Rave reviews for LAU’s English for Lawyers
LAU’s Continuing Education Program offers English for Lawyers and Beirut’s attorneys are giving it ecstatic reviews.
Lebanese attorney Michelle Sabagha-Jumblatt was on a trip to Canada when she heard LAU’s Continuing Education Program (CEP) was offering a course in English for lawyers. “I called long-distance to register because I know how serious LAU is.”
Sabagha-Jumblatt had previously taken a course in English for lawyers at another education center in Beirut, but was totally unsatisfied. “The LAU course,” on the other hand, “is unparalleled in its quality,” she says, adding, “Dr. Ghada Awada is fantastic! She gives us real-life applications to work on, such as contracts and power of attorney. We come tired from work but once we’re in class, we are excited and don’t even notice the clock ticking because we learning and benefiting so much.”

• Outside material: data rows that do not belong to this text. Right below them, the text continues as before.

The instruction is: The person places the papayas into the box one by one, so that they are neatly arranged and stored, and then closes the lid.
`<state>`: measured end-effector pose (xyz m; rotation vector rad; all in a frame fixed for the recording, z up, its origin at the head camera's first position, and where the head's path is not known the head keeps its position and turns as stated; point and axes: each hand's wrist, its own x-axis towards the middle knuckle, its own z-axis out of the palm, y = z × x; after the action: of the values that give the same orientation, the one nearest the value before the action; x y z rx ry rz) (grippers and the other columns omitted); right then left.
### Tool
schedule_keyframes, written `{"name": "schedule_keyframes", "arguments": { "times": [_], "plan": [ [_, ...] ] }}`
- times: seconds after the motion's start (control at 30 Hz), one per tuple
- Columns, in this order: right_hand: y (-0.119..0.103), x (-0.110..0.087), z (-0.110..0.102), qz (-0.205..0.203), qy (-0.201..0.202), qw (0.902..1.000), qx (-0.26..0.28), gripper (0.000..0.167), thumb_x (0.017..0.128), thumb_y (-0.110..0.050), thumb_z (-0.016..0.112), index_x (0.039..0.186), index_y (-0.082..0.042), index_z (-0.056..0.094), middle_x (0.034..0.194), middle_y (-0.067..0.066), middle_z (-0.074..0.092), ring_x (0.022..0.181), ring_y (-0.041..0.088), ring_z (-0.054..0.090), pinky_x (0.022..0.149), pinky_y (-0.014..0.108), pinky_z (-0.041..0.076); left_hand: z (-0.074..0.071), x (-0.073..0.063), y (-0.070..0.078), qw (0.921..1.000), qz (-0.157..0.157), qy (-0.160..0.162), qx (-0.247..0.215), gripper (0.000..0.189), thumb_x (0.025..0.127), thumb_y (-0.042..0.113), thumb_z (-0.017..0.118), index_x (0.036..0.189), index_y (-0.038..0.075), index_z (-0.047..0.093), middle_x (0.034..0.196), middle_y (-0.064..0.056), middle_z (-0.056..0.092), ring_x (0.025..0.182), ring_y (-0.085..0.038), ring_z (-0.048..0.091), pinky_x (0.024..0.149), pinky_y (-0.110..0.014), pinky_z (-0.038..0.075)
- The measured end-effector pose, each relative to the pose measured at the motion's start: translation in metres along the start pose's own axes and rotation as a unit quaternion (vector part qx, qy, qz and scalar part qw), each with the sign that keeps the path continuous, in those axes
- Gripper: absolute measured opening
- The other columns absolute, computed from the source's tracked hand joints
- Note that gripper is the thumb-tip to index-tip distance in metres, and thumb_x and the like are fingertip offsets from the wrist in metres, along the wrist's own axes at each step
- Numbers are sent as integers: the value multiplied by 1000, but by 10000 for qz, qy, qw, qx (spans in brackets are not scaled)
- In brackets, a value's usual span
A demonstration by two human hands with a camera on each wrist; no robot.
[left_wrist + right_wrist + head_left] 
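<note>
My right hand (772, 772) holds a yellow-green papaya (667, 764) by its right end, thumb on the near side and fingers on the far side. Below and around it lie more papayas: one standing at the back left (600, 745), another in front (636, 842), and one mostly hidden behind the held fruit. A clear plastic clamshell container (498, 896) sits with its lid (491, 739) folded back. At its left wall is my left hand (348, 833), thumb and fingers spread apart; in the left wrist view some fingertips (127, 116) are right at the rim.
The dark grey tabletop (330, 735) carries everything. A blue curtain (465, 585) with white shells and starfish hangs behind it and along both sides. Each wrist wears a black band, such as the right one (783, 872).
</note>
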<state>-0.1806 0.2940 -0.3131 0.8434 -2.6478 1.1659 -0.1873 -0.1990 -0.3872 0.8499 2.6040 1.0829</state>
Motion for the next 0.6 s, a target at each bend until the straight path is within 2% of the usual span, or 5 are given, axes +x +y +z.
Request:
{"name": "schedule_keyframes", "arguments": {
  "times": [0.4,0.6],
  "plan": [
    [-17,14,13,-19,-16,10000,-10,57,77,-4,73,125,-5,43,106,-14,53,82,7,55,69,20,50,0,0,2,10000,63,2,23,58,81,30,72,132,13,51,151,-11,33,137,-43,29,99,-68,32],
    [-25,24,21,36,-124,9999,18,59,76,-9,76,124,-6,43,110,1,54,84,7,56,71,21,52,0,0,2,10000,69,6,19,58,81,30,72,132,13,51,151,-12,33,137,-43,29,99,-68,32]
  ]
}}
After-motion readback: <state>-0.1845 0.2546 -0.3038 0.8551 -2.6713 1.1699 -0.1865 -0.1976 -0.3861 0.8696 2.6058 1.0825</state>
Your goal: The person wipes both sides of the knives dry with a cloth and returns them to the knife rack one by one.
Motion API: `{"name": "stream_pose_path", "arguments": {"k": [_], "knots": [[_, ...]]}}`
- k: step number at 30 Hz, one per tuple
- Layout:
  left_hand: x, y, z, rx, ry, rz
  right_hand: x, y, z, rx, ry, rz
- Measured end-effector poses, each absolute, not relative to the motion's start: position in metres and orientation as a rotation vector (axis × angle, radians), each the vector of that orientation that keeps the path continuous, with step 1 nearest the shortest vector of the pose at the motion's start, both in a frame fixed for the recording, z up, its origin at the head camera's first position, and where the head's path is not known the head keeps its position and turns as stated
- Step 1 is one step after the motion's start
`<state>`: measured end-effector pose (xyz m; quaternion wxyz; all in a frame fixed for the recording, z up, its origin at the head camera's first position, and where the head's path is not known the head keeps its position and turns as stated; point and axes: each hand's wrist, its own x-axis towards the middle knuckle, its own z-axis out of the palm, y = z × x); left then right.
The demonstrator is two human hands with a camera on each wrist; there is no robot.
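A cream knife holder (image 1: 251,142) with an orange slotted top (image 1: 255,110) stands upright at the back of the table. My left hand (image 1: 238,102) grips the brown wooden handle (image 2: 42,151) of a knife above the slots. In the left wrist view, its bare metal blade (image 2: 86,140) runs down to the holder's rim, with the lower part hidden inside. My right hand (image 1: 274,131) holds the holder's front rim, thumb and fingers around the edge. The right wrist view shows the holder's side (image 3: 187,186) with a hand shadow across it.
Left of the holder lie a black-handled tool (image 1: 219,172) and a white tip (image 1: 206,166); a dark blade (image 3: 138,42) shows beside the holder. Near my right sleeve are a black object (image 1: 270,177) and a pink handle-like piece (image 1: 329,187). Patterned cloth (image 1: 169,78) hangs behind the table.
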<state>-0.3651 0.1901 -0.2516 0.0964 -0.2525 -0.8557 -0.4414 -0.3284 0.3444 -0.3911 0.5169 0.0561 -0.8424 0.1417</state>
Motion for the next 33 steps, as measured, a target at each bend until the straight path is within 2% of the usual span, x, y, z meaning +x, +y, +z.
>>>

Many Lebanese lawyers are French educated, but operating in a legal world that is increasingly globalized and reliant on English. For them, the CEP course is particularly useful. For example, Issam Moallem is a fully employed French-educated attorney currently enrolled in the program. While pursuing his Ph.D. at Montpelier, he also has his eyes on LAU’s English language LL.M. degree, and is confident the CEP course will prepare him for it. “I’m feeling the benefits already,” he enthuses. “This morning I sent two emails to clients using the English legal prepositions we learned in class. It was thrilling to see how useful what we learn is! In class, Dr. Awada asks us to draft contracts and then we go over them and redraft them, making corrections. She is really amazing.”
CEP Director Michel Majdalani explains that the center “diligently works on recruiting those exceptional trainers who have a unique combination of practical know-how, street smart orientation and superior communication skills.”
And exceptional Awada is. A researcher with a Ph.D. from the École des Hautes Etudes Internationales et Politiques (Paris), she authored several legal textbooks and articles. In the classroom, she moves effortlessly between languages, always ready to help students whether they are French or Arabic educated. But it is her passion and commitment, not just her expertise which has left a deep impact on students.
“Among all the programs I have designed, this one is the dearest to my heart, due to its challenging nature,” says Awada. “The endless appreciation I receive from the participants feeds my passion even more. I’m inspired by K. Patricia Cross who believed that the task of the excellent teacher is to stimulate ‘apparently ordinary’ people to unusual effort. The tough problem is not in identifying winners — it is in making winners out of ordinary people.”
The English for Lawyers program is part of a new cluster of professional English programs recently pioneered, designed and introduced by CEP to serve the various professional communities of practice. While it has already offered the English for Healthcare program, the center is planning to start English for Tourism, English for Banking in addition to the more generic English for Professionals.
“The positioning of these professional courses is creating a new demand in the marketplace as we speak the language of the professionals and not the other way around,” Majdalani says.